-
Notifications
You must be signed in to change notification settings - Fork 0
Newcomers Guide
A guide to using git and GitHub, along with some sample workflows. It's purposefully simple:
- the target audience is someone who programmed in undergrad using eg. Python, but doesn't know much about git
- it's fine to just link to existing documentation/blog posts/videos, unless they do a bad job of explaining things
- we should be realistic about the fact that researchers often work alone, or with a small number of collaborators. Complicated "best practices" that you read online are often written by people working at a large companies with many coworkers, so let's not get bogged down in admin unnecessarily
Git is a software version control system commonly used to manage code. Microsoft's guide has this to say on why it's is useful:
With a version-control system, you can:
- See all the changes made to your project, when the changes were made, and who made them.
- Include a message with every change explaining the reasoning behind it.
- Retrieve past versions of the entire project or individual files.
- Create branches, where changes can be made experimentally. This feature allows several different sets of changes (for example, features or bug fixes) to be worked on at the same time, possibly by different people, without impacting the master branch. Later, you can merge the changes you want to keep back into master.
- Attach a tag to a version - for example, to mark a new release.

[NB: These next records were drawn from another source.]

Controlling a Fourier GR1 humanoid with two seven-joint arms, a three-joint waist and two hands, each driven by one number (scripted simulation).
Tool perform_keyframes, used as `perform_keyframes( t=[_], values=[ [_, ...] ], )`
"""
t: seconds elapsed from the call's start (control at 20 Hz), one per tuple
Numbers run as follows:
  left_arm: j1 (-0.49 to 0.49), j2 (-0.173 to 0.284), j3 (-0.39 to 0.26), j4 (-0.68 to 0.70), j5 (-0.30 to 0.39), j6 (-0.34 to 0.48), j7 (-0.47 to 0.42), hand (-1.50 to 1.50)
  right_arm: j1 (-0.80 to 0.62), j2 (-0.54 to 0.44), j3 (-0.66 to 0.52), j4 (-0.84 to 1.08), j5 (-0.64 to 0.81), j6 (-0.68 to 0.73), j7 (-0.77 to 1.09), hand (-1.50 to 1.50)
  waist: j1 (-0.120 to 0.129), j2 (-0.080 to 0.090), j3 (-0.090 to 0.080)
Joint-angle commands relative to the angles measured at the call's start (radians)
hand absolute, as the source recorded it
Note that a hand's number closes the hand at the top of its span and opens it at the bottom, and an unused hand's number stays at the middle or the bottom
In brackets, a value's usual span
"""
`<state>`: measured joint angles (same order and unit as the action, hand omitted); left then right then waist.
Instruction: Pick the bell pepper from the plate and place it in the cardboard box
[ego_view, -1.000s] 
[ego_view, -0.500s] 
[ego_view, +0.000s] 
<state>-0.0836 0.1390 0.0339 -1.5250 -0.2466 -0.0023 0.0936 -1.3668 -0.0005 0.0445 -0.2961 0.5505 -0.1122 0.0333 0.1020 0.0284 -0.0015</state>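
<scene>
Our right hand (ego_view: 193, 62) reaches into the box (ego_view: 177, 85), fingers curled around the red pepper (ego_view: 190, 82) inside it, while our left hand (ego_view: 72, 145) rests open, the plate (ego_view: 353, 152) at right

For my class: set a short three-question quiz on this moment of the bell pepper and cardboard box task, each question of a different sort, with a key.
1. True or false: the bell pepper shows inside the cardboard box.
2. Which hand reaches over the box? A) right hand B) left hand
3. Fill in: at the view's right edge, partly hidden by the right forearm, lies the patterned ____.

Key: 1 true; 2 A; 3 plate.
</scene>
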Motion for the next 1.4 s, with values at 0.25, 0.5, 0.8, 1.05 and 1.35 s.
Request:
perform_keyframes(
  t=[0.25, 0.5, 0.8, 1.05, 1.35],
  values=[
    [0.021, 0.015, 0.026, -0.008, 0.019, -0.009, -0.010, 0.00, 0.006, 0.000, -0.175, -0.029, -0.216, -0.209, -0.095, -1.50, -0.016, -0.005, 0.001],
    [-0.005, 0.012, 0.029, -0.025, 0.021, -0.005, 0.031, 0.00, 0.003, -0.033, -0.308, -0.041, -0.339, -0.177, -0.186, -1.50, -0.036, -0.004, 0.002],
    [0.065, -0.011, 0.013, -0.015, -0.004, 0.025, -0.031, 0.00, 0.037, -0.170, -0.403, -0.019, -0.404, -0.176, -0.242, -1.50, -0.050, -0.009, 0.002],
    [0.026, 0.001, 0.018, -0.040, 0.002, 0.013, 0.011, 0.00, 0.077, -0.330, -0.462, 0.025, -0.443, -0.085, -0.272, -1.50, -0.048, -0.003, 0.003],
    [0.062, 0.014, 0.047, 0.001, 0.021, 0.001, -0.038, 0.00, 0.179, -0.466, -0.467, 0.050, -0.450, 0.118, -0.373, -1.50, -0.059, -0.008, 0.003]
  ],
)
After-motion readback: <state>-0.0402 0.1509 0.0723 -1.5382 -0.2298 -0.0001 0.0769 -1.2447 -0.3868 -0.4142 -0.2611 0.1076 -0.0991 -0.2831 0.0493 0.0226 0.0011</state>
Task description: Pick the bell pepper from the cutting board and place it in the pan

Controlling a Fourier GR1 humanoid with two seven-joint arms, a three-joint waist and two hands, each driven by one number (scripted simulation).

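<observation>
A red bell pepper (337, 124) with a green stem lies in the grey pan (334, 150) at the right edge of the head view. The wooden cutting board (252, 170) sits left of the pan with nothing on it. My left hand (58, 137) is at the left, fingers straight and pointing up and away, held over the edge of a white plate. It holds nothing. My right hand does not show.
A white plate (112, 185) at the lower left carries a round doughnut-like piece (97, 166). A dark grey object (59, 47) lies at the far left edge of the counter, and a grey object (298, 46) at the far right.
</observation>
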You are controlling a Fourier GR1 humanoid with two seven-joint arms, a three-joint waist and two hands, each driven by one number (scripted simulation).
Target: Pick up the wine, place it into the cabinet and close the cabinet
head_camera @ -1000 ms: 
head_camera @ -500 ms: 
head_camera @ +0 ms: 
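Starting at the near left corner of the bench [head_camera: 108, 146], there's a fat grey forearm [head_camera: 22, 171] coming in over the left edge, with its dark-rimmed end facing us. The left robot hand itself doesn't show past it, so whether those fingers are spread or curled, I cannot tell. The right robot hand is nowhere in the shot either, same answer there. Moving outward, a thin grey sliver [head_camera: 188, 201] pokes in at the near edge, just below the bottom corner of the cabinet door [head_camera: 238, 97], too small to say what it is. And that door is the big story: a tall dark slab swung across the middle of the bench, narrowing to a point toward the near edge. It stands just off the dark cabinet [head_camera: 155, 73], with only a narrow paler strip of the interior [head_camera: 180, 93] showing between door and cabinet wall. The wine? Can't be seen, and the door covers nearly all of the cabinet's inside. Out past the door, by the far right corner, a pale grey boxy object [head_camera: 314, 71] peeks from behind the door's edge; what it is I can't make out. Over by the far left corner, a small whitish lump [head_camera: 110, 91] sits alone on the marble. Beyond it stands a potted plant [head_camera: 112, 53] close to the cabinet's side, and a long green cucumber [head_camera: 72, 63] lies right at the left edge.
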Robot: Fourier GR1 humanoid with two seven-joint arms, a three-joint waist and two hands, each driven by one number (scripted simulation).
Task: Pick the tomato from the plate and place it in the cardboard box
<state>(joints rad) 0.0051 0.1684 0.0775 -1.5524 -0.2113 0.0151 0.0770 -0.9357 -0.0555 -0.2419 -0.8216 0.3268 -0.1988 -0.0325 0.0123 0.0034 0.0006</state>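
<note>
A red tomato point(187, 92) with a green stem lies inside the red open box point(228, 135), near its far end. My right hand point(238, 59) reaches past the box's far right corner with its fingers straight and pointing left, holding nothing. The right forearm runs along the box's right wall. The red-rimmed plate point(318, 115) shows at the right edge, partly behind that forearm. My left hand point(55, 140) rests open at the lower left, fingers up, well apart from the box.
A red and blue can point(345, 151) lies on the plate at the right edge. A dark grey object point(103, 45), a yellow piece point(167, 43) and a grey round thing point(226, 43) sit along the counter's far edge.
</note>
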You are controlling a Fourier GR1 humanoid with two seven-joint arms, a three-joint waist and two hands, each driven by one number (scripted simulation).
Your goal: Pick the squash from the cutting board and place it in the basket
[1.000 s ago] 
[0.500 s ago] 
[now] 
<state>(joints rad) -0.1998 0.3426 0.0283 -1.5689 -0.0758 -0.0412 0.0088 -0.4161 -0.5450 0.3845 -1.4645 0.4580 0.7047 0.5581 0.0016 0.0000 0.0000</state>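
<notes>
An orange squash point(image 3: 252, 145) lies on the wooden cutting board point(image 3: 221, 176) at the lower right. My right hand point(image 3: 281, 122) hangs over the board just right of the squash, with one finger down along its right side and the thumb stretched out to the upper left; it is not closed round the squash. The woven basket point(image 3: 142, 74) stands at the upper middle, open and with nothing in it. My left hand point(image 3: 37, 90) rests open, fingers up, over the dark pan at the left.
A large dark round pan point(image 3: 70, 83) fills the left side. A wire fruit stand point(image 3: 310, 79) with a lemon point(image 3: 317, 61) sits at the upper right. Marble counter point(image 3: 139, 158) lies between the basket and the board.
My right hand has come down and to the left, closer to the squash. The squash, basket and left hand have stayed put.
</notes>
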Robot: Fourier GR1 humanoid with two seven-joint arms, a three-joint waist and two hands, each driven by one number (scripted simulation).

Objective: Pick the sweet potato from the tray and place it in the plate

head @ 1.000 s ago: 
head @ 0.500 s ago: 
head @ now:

If you're not planning on using Git (perhaps because you're advising/talking to students who use Git) then just know these definitions (taken from here) before skipping to the next section: Short intro to GitHub
- Repository (aka "repo"): Git works by designating a particular folder as a "repository", which means that it will track changes to any files in that folder or its children
- Commit: a commit is simply a bundle of changes, packaged up together and given a message to describe what those changes represent. This is the basic unit of organisation in Git's model of changes.
- Clone: the act of downloading a Git repository onto your computer
- Fork: the act of making a new copy of a Git repository
There are many guides to teach you the basics. For example:
- The official git documentation
- A to-the-point 20 minute crash course
- Microsoft's hour-long Introduction to Git
Some guides are long, but it's well worth it to just spend an hour going through one of them, since you'll likely use it a lot in your career. Even if you think you know the basics, please read the rest of this guide. From this point on we'll assume you have Git installed.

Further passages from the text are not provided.